How Not to Use LinkedIn
Today I received a boilerplate invitation to connect on LinkedIn; which I feel is a learning lesson on what NOT to do! I checked out the profile and connections in common, accepted and wrote a thank you. Shortly after I received this “Tom, I am looking for individuals connected into the community to connect me into some top sales opportunity. Are you a potential resource?”
If I Say I’m Not a Potential Resource Will I Be Dropped as a Connection
As I read the comment it makes me wonder if I will be deleted as a connection unless I agree to be a potential resource. I don’t really care one way or the other; but the invitation and comment do not sit well with me.
I’ve read about the individuals who are interested in networking only if it benefits them. Go back and read what was said; is there anything in this relationship for me? Is there even a hint of a possibility of there being something in it for me. If so, point it out because I don’t see the value!
Accepting a LinkedIn Invite Is the Beginning of a Relationship
The example in my opening is NOT the way you should be networking! The extending or acceptance of an invitation is the beginning of a relationship; a relationship which must be nurtured. When we start into a relationship both sides must first establish some credibility. We need to show interest in the other person, not just an interest in ourselves.
In my example this guy immediately went for the jugular by asking for a referral: this is bad practice. This guy is on my radar. I don’t want people in my network who abuse the relationship or could indirectly impact my relationship with others. I don’t know if I will keep this individual in my network; I will monitor his activities and make a decision later.
It Is a Bad Practice to Refer Someone You Do Not Know
When you make a referral you are putting your reputation on the line in support of the person you are referring. You may think this is only a referral and not a recommendation; but chances are the other parties in the process see it differently. Both the person you referred and the recipient of the referral feel there is an underlying recommendation in your action. With that being the case; you must be careful with who you refer.

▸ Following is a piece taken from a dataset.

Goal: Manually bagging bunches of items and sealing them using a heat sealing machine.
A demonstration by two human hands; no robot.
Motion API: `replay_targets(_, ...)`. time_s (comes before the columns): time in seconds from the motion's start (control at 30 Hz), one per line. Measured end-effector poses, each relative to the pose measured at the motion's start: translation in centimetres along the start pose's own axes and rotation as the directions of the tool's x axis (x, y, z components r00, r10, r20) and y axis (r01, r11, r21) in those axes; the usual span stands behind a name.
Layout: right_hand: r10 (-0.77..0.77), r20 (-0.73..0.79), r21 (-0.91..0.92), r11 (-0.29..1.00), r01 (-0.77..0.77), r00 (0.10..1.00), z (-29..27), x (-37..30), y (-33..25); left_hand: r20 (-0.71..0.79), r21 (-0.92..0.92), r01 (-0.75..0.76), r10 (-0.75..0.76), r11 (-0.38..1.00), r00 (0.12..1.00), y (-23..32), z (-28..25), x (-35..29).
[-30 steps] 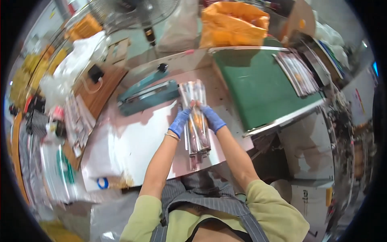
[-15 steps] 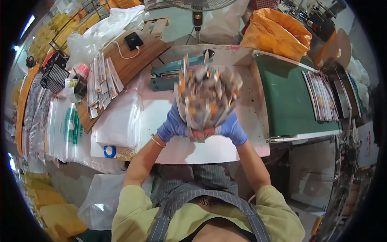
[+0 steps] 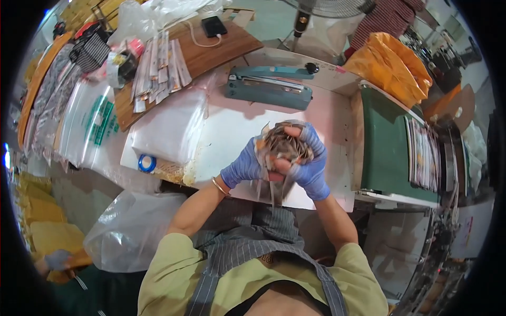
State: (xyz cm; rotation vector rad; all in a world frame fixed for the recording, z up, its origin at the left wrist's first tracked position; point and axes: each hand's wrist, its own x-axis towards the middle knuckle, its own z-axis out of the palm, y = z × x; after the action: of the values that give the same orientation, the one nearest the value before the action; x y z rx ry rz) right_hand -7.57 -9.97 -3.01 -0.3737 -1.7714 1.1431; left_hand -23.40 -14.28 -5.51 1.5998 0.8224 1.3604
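Note:
Both my hands, in blue gloves with bare fingertips, are closed round one bundle of slim grey, white and orange packets (image 3: 282,145). My left hand (image 3: 246,164) grips its left side, and my right hand (image 3: 315,163) wraps the right side, fingers over the top. Some packet ends hang below the hands, blurred. The bundle is held over the near part of a white worktable (image 3: 232,129). Beyond it lies a blue-green bench heat sealer (image 3: 270,87) with a black knob. A stack of clear plastic bags (image 3: 166,131) lies to the left.
Long slim packets (image 3: 159,71) and a phone (image 3: 213,26) on a cable lie on a brown board. A blue tape roll (image 3: 147,163) sits by the bags. At right, a green surface (image 3: 382,142) bears stacked packets (image 3: 423,152). Another person's gloved hand (image 3: 57,259) shows lower left.
The bundle has come nearer to me and turned, its fanned-out packets now gathered tightly. My right hand has shifted up round it. The whole view has also shifted.

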Motion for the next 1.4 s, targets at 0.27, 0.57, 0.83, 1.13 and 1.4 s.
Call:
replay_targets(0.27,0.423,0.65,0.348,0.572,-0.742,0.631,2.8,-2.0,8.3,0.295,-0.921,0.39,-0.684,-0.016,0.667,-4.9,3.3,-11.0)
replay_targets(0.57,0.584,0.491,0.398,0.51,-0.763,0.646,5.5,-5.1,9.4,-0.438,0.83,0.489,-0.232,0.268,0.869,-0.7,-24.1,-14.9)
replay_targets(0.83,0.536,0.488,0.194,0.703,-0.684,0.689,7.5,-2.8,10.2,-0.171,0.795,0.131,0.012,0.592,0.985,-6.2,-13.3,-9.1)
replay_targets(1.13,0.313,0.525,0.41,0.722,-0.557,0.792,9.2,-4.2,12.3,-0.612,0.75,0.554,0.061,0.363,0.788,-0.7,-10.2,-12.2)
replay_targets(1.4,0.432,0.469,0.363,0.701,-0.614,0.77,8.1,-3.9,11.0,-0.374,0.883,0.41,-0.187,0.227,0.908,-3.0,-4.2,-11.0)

I have had numerous people connect and immediately ask for a referral or recommendation and I don’t really know them that well. Needless to say they did not receive the referral or recommendation. They did, however, get a rebuke by my saying I only give referrals when I have had the chance to get to know you.
I’ve also had people, who are connections, but were lacking in their social skills turn around and ask for a referral or introduction. After being insulted myself am I really going to potentially expose my contacts to the same behavior: absolutely not!
I value my relationships, however limited they may be, with my network members and I am not going to subject them to bad behavior from people I find questionable!
My name is Tom Staskiewicz and my goal is to help everyone do a little better, get a little further and reach the success they are destined to achieve!